The line containing "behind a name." marks the end: write out exactly every line from the first line of the data below through that line, and only those.

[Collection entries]
_ _ _ _ _ _ _

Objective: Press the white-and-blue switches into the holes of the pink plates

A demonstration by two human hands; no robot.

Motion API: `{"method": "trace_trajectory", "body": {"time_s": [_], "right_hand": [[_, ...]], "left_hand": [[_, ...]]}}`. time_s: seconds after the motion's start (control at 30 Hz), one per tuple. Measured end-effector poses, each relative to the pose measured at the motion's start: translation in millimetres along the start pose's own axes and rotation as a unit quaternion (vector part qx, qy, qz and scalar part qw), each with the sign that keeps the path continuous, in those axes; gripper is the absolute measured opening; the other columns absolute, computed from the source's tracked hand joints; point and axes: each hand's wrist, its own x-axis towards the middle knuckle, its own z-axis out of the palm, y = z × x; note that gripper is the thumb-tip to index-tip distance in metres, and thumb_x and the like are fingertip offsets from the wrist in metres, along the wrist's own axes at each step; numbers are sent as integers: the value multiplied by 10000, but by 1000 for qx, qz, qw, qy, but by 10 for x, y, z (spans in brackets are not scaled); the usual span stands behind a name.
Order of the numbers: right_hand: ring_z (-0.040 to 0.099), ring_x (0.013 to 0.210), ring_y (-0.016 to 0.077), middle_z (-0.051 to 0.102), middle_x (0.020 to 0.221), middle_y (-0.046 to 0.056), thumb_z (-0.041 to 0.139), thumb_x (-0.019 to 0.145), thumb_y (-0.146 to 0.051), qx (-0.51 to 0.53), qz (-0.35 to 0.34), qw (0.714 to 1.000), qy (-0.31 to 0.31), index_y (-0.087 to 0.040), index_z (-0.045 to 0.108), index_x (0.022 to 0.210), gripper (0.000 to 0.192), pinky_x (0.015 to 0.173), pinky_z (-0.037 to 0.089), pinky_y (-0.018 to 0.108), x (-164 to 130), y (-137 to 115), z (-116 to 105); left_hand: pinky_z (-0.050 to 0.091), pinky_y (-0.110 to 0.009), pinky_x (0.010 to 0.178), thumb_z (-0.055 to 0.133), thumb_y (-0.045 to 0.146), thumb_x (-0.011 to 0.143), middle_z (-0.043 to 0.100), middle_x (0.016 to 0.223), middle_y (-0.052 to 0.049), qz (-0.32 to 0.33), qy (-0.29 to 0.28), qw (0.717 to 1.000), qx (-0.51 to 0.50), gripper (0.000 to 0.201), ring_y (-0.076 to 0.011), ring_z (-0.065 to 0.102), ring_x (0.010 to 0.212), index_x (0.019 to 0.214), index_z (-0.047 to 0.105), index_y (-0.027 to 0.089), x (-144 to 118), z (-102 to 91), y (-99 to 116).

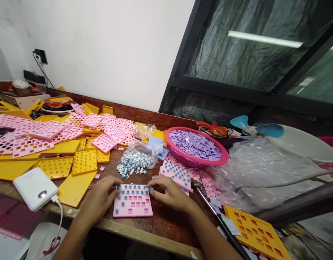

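Note:
A pink keyboard panel [138,213] lies flat on the table in front of me. Blue key switches fill its upper rows and part of its left side; several square openings lower down hold none. My left hand [106,191] has its fingers bent and closed on the panel's upper left edge. Thumb and fingers of my right hand [166,192] pinch at the upper right corner, around what looks like a blue switch, partly hidden by the fingertips. Just behind the panel is a heap of loose blue-and-white switches [132,162], spilling from a clear plastic bag.
Another pink panel with switches [177,174] lies at the right, beside a pink basket [179,157] of purple keycaps. Yellow cases [75,187] and pink plates [48,129] are heaped left. A white power bank [33,187] trails a cable. A fan [249,130] and bubble wrap stand right.

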Motion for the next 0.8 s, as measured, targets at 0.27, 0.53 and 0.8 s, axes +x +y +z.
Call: {"method": "trace_trajectory", "body": {"time_s": [0.27, 0.53, 0.8], "right_hand": [[665, 830, 188, 767, 957, 37, 694, 881, -183, -5, -14, 999, 36, -215, 750, 1031, 163, 780, 478, 306, 17, -20, 373], [652, 902, 194, 737, 947, 45, 679, 927, -178, 21, -61, 996, 56, -218, 755, 945, 88, 821, 484, 309, 36, -83, 574], [641, 970, 225, 739, 1040, 68, 637, 965, -207, -67, -69, 995, 16, -226, 730, 1083, 151, 876, 476, 351, 18, -66, 533]], "left_hand": [[459, -340, 866, 584, 160, 966, 753, 972, -28, 87, -71, 994, 7, 220, -222, 613, 952, 981, 780, 260, 11, 348, 249], [459, -389, 912, 593, 153, 942, 731, 1113, -63, 47, -40, 995, 84, 360, -256, 621, 1029, 1282, 665, 249, -41, 355, 305], [460, -382, 909, 528, 151, 961, 692, 1138, -65, 48, -57, 991, 110, 400, -257, 604, 1050, 1351, 551, 236, -29, 371, 333]]}}
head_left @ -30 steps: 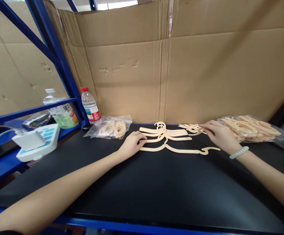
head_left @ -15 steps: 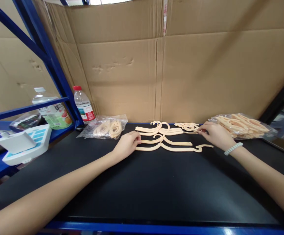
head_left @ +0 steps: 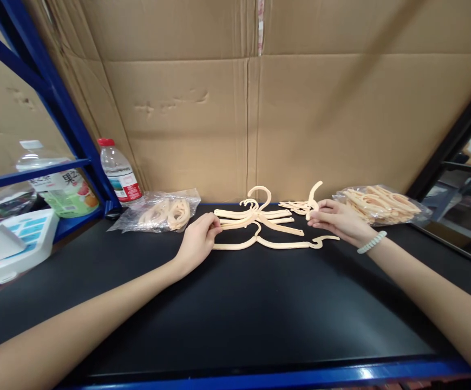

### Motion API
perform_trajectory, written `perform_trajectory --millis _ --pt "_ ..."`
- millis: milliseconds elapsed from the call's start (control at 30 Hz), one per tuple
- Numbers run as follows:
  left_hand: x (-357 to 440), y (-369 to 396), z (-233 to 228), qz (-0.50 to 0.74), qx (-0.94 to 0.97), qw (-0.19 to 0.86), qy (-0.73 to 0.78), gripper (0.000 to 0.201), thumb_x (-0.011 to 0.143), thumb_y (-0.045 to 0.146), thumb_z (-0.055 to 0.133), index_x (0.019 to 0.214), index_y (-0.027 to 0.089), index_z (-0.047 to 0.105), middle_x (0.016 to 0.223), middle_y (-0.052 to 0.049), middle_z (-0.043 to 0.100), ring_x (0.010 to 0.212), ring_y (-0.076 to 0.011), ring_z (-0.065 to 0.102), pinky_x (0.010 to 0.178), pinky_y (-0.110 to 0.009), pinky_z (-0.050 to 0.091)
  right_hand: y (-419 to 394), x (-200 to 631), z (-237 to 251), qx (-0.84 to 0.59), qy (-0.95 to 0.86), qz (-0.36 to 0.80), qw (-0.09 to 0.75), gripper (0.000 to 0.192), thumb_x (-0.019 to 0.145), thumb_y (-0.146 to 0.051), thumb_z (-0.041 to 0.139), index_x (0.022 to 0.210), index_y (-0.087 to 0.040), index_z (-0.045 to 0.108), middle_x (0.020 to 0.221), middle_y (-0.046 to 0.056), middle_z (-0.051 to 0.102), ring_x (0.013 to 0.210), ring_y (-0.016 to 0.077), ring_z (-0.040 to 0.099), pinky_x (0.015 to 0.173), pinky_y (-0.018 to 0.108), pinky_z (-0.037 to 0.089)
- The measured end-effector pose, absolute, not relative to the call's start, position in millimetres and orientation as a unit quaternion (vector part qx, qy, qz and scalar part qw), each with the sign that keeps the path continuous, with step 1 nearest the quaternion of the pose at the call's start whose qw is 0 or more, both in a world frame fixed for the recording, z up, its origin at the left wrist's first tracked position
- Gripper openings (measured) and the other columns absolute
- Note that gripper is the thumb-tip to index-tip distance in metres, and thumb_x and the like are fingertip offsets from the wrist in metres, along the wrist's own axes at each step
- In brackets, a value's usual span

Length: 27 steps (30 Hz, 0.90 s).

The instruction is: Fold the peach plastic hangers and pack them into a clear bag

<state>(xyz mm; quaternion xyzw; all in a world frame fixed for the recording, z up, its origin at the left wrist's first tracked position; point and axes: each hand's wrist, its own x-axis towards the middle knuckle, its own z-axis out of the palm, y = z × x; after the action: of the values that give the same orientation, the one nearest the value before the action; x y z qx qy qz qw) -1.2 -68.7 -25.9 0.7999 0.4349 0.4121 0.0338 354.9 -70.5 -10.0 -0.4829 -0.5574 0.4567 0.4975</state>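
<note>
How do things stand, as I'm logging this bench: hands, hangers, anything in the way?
Left hand pinching a clothes hanger by its left end. Right hand holding a curved piece. Plastic bag behind right wrist, not between hands.

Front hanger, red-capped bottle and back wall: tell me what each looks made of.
Front hanger: probably plastic, cream and fairly matte; smooth, molded-looking arms.
Red-capped bottle: likely clear, glossy plastic; its upper part is see-through, though glass can't be excluded.
Back wall: apparently cardboard, brown and matte; creases and dents show.
</note>
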Motion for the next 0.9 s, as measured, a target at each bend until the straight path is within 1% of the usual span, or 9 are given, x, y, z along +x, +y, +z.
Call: perform_trajectory --millis 100,133,233,333,500,600,667,800,900 --pt "-1.4 -69.8 -24.2 0.412 0.800 0.040 0.435 0.013 0.078 0.009 0.048 0.072 0.020 0.050 0.068 0.002 0.053 0.063 -0.0152 0.052 0.061 -0.026 0.039 -73.3 348.7 -9.0 -0.454 -0.535 0.510 0.498 0.035 0.068 -0.028 0.080 0.095 -0.024 0.058 0.079 -0.001 0.068 0.077 0.0150 0.067 0.073 0.025 0.057" --pt "-1.6 -70.2 -23.8 0.412 0.800 0.042 0.435 0.013 0.078 0.009 0.047 0.072 0.020 0.050 0.068 0.002 0.054 0.064 -0.0154 0.052 0.061 -0.027 0.040 -74.2 347.7 -8.0 -0.449 -0.532 0.520 0.494 0.035 0.069 -0.028 0.080 0.096 -0.024 0.059 0.080 -0.001 0.068 0.077 0.0144 0.067 0.073 0.024 0.056" --pt "-2.0 -70.7 -23.4 0.413 0.798 0.046 0.436 0.014 0.079 0.009 0.045 0.072 0.020 0.050 0.068 0.001 0.057 0.066 -0.0161 0.055 0.063 -0.028 0.041 -76.2 347.4 -4.7 -0.443 -0.539 0.538 0.473 0.029 0.069 -0.028 0.080 0.089 -0.020 0.060 0.082 0.001 0.066 0.079 0.0139 0.066 0.073 0.024 0.055" --pt "-2.7 -69.7 -24.6 0.415 0.793 0.049 0.443 0.012 0.079 0.011 0.047 0.073 0.020 0.051 0.069 0.001 0.058 0.066 -0.0166 0.056 0.063 -0.028 0.042 -77.0 348.9 -3.6 -0.447 -0.548 0.538 0.459 0.029 0.065 -0.028 0.082 0.080 -0.018 0.059 0.083 0.001 0.065 0.079 0.0137 0.065 0.070 0.023 0.055" --pt "-3.8 -66.4 -27.7 0.419 0.783 0.063 0.455 0.009 0.080 0.014 0.050 0.075 0.020 0.052 0.070 0.001 0.060 0.067 -0.0171 0.058 0.063 -0.028 0.043 -75.9 350.0 -6.0 -0.452 -0.540 0.538 0.464 0.032 0.060 -0.027 0.086 0.068 -0.017 0.057 0.080 -0.001 0.059 0.069 0.0095 0.058 0.061 0.019 0.051" --pt "-4.4 -65.2 -29.4 0.422 0.779 0.068 0.460 0.008 0.081 0.015 0.051 0.075 0.020 0.052 0.071 0.001 0.060 0.065 -0.0167 0.058 0.061 -0.028 0.043 -75.2 349.2 -6.9 -0.433 -0.549 0.544 0.464 0.032 0.061 -0.031 0.085 0.070 -0.017 0.059 0.080 -0.001 0.057 0.065 0.0083 0.053 0.062 0.022 0.050" --pt "-4.7 -64.8 -30.4 0.424 0.777 0.070 0.460 0.008 0.082 0.016 0.051 0.075 0.020 0.051 0.071 0.001 0.059 0.066 -0.0165 0.058 0.061 -0.028 0.043 -75.0 348.6 -6.9 -0.428 -0.547 0.544 0.471 0.033 0.061 -0.033 0.085 0.072 -0.017 0.059 0.080 -0.002 0.055 0.066 0.0087 0.052 0.065 0.024 0.050" --pt "-5.1 -64.3 -31.0 0.430 0.776 0.067 0.457 0.010 0.081 0.016 0.051 0.073 0.021 0.049 0.072 0.001 0.057 0.068 -0.0167 0.057 0.063 -0.028 0.043 -76.1 347.1 -5.6 -0.432 -0.545 0.546 0.467 0.034 0.062 -0.035 0.083 0.070 -0.018 0.056 0.078 -0.002 0.054 0.074 0.0131 0.054 0.072 0.031 0.050" --pt "-5.1 -64.1 -30.4 0.433 0.773 0.058 0.460 0.011 0.081 0.015 0.051 0.072 0.021 0.047 0.071 0.001 0.055 0.068 -0.0171 0.055 0.063 -0.029 0.042 -78.8 344.7 -3.8 -0.436 -0.549 0.550 0.454 0.031 0.064 -0.034 0.081 0.070 -0.018 0.056 0.082 0.001 0.056 0.082 0.0162 0.056 0.074 0.032 0.051"
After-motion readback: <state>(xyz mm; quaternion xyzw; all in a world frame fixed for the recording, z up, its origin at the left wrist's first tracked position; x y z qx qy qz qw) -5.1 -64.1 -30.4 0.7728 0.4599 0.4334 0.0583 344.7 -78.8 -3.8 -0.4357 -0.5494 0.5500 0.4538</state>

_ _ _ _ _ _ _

• _RESPONSE BELOW_:
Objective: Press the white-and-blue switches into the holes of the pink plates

A demonstration by two human hands; no robot.

Motion API: `{"method": "trace_trajectory", "body": {"time_s": [_], "right_hand": [[_, ...]], "left_hand": [[_, ...]]}}`. time_s: seconds after the motion's start (control at 30 Hz), one per tuple. Measured end-effector poses, each relative to the pose measured at the motion's start: translation in millimetres along the start pose's own axes and rotation as a unit quaternion (vector part qx, qy, qz and scalar part qw), each with the sign that keeps the path continuous, in those axes; gripper is the absolute measured opening; the other columns absolute, computed from the source's tracked hand joints; point and axes: each hand's wrist, its own x-axis towards the middle knuckle, its own z-axis out of the palm, y = z × x; note that gripper is the thumb-tip to index-tip distance in metres, and thumb_x and the like are fingertip offsets from the wrist in metres, along the wrist's own axes at each step; numbers are sent as integers: the value multiplied by 10000, but by 1000 for qx, qz, qw, qy, but by 10 for x, y, z (spans in brackets are not scaled); the usual span stands behind a name.

Nothing more is needed to complete the output.